Why CBGB Is Better Off Dead
CBGB, the legendary Bowery closet that launched the careers of such punk icons as the Ramones and Patti Smith, might be coming back from the dead.
Gothamist’s Jen Carlson on Wednesday hinted on “good authority” that the music club is in the market for new a Manhattan space. However, the noticeably unspecific blog post smelled of empty rumor according to the New York Observer, which yesterday called Carlson’s report “so vague it could mean literally anything.”
CBGB closed in 2006, and its owner, Hilly Kristal, died of lung cancer the following year. The Kristal family still owns CBGB’s name, and most of the beer-soaked memorabilia that was left behind when it shut down is still reportedly holed up in “a basement somewhere.”
The question is, does anyone outside of the Hot Topic set really want to see a CBGB knockoff sprout up somewhere else in the city?
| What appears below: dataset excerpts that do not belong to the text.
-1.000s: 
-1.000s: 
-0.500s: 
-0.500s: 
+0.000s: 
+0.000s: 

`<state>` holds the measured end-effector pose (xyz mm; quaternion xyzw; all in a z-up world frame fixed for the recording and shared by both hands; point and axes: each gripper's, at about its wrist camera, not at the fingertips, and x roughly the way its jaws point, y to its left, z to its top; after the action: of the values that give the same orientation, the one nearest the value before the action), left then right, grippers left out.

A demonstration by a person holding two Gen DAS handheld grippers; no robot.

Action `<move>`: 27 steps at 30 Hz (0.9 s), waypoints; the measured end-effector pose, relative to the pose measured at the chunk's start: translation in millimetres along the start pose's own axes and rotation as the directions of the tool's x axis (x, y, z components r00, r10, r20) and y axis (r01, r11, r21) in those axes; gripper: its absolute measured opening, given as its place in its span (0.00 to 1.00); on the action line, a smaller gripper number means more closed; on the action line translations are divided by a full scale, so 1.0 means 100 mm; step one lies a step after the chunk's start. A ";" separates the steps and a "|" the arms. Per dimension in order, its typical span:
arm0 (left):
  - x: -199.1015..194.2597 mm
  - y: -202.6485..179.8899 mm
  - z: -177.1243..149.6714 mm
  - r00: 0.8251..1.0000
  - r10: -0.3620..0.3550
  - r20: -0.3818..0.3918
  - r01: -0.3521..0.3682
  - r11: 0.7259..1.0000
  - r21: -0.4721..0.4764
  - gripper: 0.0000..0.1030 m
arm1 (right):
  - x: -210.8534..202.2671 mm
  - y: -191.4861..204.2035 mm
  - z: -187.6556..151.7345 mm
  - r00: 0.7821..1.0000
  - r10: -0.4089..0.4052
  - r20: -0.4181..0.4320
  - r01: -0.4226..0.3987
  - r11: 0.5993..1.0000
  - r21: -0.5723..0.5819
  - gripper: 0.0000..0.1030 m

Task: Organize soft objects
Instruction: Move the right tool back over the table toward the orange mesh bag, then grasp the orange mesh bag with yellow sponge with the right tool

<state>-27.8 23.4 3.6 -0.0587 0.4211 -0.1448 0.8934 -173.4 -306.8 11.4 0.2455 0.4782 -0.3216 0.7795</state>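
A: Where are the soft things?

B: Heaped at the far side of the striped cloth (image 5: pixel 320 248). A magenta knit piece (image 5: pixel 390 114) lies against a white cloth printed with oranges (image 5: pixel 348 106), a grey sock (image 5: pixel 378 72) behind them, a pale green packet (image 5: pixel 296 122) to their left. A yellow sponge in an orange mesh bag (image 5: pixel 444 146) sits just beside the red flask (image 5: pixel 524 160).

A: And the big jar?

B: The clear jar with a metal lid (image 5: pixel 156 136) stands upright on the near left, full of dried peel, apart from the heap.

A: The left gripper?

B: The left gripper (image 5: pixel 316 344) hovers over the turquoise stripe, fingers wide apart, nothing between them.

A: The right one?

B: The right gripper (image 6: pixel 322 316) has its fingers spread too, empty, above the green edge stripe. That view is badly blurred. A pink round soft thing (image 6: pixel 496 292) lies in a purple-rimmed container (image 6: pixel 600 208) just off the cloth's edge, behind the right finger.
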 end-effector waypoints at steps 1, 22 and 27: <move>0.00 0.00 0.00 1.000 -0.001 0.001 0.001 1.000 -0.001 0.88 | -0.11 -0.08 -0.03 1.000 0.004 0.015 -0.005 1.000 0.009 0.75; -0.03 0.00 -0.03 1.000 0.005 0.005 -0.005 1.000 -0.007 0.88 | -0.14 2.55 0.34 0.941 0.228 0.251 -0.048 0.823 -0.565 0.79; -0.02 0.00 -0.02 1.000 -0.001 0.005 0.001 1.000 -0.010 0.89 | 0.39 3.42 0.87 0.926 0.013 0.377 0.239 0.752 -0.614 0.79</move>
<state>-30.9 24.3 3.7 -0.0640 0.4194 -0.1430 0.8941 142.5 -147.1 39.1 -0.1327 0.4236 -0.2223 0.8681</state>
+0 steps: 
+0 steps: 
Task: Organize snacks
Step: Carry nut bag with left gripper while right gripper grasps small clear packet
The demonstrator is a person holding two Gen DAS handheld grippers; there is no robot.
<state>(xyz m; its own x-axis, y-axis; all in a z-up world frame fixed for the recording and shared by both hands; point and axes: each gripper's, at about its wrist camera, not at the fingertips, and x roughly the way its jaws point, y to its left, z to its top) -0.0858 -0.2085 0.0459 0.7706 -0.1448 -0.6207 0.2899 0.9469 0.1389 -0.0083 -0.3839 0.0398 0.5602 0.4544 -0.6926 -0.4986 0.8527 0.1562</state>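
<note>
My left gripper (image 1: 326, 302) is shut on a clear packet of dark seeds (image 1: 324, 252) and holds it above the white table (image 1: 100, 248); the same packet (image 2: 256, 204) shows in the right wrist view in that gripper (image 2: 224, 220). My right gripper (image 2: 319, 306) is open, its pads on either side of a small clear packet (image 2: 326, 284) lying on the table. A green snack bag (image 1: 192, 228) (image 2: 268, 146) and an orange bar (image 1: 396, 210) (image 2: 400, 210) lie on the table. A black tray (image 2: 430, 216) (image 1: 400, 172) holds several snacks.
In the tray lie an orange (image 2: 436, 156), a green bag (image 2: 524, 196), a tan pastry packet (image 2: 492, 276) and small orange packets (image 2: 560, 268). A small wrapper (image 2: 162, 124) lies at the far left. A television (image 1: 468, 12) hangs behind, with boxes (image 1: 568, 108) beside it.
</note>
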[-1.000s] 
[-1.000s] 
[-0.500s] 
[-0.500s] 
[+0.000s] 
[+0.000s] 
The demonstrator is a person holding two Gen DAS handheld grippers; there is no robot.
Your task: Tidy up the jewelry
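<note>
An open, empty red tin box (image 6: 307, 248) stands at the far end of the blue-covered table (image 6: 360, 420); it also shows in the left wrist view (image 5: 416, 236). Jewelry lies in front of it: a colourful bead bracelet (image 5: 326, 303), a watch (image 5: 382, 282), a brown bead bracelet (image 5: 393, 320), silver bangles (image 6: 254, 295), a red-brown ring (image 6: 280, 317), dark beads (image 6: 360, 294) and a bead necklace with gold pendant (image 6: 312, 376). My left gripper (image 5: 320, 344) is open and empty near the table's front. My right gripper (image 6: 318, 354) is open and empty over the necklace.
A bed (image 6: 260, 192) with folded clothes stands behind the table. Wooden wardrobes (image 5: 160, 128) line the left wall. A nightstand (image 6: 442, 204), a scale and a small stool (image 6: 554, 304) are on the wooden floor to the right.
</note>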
Sure, it would have the CBGB name, and if the designers added enough Agnostic Front stickers and ripped the doors off the bathrooms, it might even look like the original, but who cares? The resulting venue would be no more CBGB than the Trump Taj Mahal is the actual Taj Mahal.
The energy and novelty that made CBGB what it was vanished from the city’s rock scene decades ago, and while the spirit of the club–and the music it spawned–definitely lives on, attempts to capture that spirit in a touristy reboot would be at best futile and at worst insulting.
A great punk club, like the bands it hosts, should know when to call it quits.